Jammella Anderson kneels beside a bright pink refrigerator on a sidewalk in Albany, New York, stocking its shelves with fresh loaves of bread and heads of lettuce—food that is free for the taking. A passerby stops to ask how to donate. She tells them where and how to sign up to give veggies, dairy, or prepared meals. They continue walking, then double back and ask Anderson whether they can donate the stale contents of their apartment fridge ahead of a move. The answer is an emphatic “no.”

To Anderson, the question epitomizes the problem she’s trying to solve as founder of Free Food Fridge Albany: A prevailing attitude that poor, Black, Indigenous, and people of color, as well as others who disproportionately face food insecurity, deserve only leftovers, day-old bread, or scraps. The Free Food Fridge flips that idea on its head.

“[Food] seemed so inaccessible to me because food insecurity is something that I dealt with, and because we live in a city, you don’t really see where the food is coming from,” Anderson says.

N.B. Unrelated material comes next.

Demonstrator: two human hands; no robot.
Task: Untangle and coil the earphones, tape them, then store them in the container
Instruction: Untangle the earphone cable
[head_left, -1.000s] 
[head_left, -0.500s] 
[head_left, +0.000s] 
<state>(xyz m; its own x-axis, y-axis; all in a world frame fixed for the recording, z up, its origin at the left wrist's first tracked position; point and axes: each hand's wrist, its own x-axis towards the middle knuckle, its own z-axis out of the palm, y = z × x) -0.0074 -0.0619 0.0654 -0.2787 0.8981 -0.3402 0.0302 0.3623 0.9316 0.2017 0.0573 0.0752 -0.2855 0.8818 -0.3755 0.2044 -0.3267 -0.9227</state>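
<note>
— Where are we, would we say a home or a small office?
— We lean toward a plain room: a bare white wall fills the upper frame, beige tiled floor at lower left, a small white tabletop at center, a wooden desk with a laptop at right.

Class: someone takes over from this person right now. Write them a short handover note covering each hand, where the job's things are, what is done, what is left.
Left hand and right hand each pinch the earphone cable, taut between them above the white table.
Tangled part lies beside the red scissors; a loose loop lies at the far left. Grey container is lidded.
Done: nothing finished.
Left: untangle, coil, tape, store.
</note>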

Food insecurity in the United States, defined by the USDA as the consistent lack of food on a household level, severely increased during the spring of 2020 when the coronavirus swept across the globe. The pandemic exposed the tremendous faults in our structural systems—specifically our economy. Anderson knew the problem would only worsen as neighborhoods already cut off from resources were disproportionately harmed by the economic shutdown, and millions across the country lost their jobs. In the Albany metro area, more than 30,000 other people were without work compared to the previous year.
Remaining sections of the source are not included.